── AVAILABLE DATA ──
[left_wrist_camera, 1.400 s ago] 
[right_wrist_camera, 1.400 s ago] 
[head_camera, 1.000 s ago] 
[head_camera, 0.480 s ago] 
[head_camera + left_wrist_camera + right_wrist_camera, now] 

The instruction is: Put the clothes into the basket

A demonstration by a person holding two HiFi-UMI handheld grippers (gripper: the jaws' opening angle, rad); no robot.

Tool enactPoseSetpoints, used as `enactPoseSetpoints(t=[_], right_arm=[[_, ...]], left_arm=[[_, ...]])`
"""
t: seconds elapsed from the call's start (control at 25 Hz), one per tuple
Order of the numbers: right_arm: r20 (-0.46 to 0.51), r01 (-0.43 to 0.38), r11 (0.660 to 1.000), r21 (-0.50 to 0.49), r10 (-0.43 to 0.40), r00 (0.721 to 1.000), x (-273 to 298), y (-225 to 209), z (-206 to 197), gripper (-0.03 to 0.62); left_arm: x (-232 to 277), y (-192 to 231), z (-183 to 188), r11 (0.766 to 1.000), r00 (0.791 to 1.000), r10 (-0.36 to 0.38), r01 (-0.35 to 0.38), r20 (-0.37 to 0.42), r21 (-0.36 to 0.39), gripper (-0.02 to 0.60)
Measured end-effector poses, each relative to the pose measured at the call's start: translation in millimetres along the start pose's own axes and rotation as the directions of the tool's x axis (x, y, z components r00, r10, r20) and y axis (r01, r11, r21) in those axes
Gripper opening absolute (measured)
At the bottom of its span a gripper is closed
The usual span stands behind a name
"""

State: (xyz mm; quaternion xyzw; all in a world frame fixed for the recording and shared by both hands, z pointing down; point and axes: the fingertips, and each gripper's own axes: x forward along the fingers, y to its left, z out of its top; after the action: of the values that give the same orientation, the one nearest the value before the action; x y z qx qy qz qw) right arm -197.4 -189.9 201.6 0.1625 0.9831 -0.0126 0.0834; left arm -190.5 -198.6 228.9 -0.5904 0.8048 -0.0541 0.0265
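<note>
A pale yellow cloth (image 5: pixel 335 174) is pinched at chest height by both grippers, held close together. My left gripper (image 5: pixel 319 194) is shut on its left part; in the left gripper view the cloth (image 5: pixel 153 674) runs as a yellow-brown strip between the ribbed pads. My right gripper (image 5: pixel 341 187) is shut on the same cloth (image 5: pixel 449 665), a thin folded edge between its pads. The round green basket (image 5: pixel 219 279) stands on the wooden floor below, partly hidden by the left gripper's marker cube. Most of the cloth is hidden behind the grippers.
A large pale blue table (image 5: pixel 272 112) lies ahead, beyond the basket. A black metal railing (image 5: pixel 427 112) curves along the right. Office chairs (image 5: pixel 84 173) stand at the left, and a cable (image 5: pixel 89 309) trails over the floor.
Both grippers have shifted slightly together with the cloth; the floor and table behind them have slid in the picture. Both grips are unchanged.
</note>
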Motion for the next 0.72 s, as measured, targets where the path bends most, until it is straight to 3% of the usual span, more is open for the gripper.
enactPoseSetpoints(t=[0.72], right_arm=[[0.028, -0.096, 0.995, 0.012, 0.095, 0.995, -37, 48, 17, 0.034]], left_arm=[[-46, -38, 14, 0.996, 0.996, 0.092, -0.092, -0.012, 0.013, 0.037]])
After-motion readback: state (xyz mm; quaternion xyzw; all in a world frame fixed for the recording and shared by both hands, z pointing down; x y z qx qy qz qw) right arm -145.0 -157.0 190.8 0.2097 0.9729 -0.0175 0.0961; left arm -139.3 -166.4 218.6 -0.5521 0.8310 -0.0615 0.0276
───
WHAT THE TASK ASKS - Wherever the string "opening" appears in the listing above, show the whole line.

SOLUTION TO THE EXERCISE -
A demonstration by a person holding two HiFi-UMI handheld grippers (gripper: the jaws' opening angle, rad); no robot.
Gripper opening absolute (measured)

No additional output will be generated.